ACTIVITY:
Report all lines below with the word "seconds".

DATASET EXTRACT:
▼
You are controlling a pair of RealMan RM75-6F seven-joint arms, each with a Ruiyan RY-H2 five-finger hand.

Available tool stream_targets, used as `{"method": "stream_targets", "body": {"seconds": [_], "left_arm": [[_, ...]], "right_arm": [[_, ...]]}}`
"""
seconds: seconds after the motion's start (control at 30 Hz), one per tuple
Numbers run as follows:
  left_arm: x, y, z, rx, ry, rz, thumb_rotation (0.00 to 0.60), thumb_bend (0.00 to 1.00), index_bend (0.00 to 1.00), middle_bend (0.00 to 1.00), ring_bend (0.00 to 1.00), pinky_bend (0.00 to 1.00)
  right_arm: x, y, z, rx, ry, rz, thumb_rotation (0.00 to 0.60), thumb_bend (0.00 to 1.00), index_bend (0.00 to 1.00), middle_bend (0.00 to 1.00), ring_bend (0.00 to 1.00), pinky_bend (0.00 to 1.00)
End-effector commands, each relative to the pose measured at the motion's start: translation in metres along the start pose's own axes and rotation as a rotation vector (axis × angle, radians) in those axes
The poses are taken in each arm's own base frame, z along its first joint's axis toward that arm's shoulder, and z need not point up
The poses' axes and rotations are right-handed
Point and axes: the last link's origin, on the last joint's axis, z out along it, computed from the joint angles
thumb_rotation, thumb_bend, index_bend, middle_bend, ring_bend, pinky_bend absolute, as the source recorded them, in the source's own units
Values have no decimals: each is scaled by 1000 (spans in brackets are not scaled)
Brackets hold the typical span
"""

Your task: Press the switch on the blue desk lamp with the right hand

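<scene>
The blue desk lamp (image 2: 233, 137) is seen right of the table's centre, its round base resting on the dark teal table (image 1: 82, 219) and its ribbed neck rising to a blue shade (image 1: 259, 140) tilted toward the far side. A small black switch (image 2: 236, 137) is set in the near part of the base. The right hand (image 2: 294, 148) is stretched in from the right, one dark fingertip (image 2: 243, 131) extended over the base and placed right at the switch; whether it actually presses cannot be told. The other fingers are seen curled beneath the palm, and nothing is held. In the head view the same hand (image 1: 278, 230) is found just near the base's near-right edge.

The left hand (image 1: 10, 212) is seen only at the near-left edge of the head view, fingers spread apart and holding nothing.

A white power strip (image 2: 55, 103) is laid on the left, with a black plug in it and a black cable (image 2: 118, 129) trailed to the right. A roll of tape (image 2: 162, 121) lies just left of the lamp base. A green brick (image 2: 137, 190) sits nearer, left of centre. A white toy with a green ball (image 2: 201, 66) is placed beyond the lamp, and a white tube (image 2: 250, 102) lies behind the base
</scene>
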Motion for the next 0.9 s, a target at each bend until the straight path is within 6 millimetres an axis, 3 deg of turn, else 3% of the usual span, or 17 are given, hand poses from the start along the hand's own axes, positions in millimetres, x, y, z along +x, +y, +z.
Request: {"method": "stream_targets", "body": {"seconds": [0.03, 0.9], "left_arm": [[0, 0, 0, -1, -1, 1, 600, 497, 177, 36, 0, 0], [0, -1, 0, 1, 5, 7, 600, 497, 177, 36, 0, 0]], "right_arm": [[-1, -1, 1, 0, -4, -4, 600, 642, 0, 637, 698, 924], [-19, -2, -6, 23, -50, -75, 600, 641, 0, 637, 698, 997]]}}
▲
RESULT OF THE TASK:
Available tool stream_targets, used as `{"method": "stream_targets", "body": {"seconds": [_], "left_arm": [[_, ...]], "right_arm": [[_, ...]]}}`
seconds: seconds after the motion's start (control at 30 Hz), one per tuple
Request: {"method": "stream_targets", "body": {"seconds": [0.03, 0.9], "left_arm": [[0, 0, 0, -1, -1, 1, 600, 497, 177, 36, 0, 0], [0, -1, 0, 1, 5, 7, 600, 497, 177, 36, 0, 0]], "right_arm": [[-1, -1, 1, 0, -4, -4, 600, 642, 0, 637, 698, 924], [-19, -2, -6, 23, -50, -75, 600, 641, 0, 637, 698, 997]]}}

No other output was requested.